• **Items listed in a dataset**:
________________________

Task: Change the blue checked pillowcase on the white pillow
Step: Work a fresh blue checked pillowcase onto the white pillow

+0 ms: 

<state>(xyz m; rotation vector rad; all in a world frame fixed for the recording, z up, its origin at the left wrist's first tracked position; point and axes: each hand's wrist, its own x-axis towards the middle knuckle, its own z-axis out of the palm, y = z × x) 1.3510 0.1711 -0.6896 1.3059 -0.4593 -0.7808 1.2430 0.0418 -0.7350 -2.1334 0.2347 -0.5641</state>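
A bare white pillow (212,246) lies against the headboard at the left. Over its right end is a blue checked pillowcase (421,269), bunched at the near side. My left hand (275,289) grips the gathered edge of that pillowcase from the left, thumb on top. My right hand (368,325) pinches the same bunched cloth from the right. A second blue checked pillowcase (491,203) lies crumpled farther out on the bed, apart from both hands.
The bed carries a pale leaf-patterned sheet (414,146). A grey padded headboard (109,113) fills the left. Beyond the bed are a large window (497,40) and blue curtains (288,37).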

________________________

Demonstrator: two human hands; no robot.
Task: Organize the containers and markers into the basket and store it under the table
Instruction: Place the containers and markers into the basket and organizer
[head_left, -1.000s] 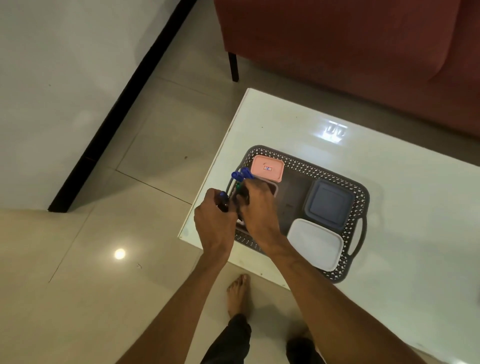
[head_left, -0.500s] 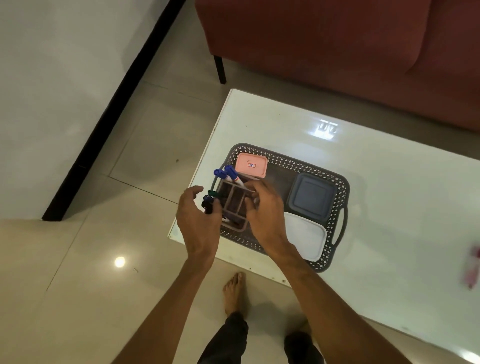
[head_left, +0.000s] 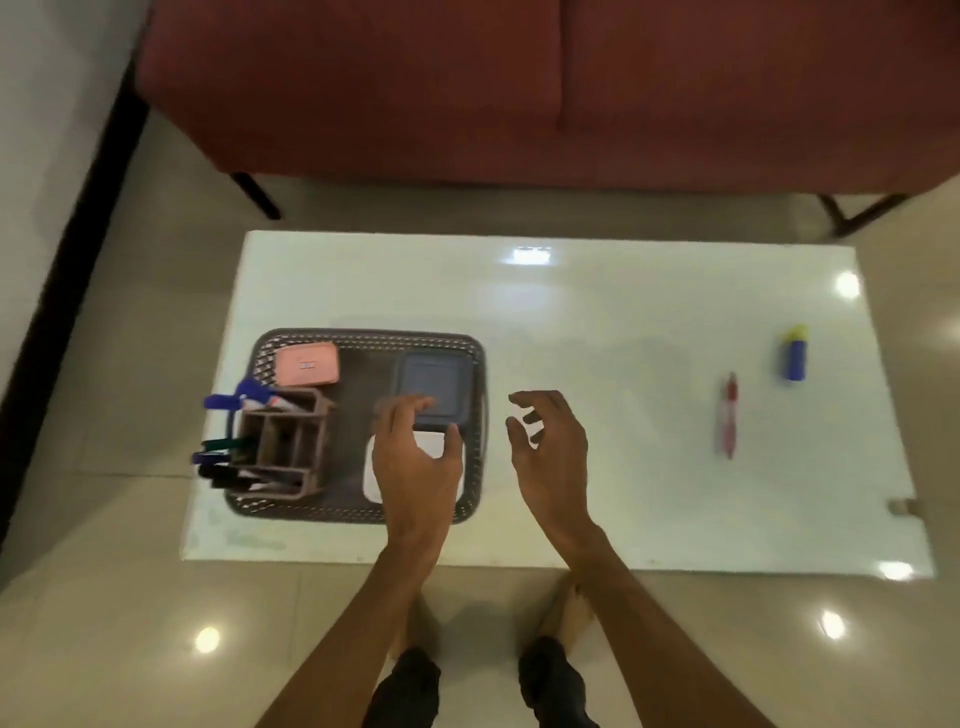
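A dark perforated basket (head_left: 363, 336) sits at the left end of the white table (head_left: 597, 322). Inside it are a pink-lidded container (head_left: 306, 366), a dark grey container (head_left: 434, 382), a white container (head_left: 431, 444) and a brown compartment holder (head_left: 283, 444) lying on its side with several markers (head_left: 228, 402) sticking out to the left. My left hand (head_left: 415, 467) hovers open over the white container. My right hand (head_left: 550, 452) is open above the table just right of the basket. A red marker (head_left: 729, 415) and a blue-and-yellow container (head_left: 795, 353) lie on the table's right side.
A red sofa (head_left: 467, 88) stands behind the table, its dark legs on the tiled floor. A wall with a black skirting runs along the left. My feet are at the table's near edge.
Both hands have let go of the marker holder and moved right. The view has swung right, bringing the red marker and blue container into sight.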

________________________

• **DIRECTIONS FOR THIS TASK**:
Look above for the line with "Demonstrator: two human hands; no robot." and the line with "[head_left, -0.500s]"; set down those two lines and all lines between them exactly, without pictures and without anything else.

• **WRITTEN ANSWER**:
Demonstrator: two human hands; no robot.
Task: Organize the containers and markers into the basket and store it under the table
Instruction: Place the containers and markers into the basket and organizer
[head_left, -1.000s] 
[head_left, -0.500s] 

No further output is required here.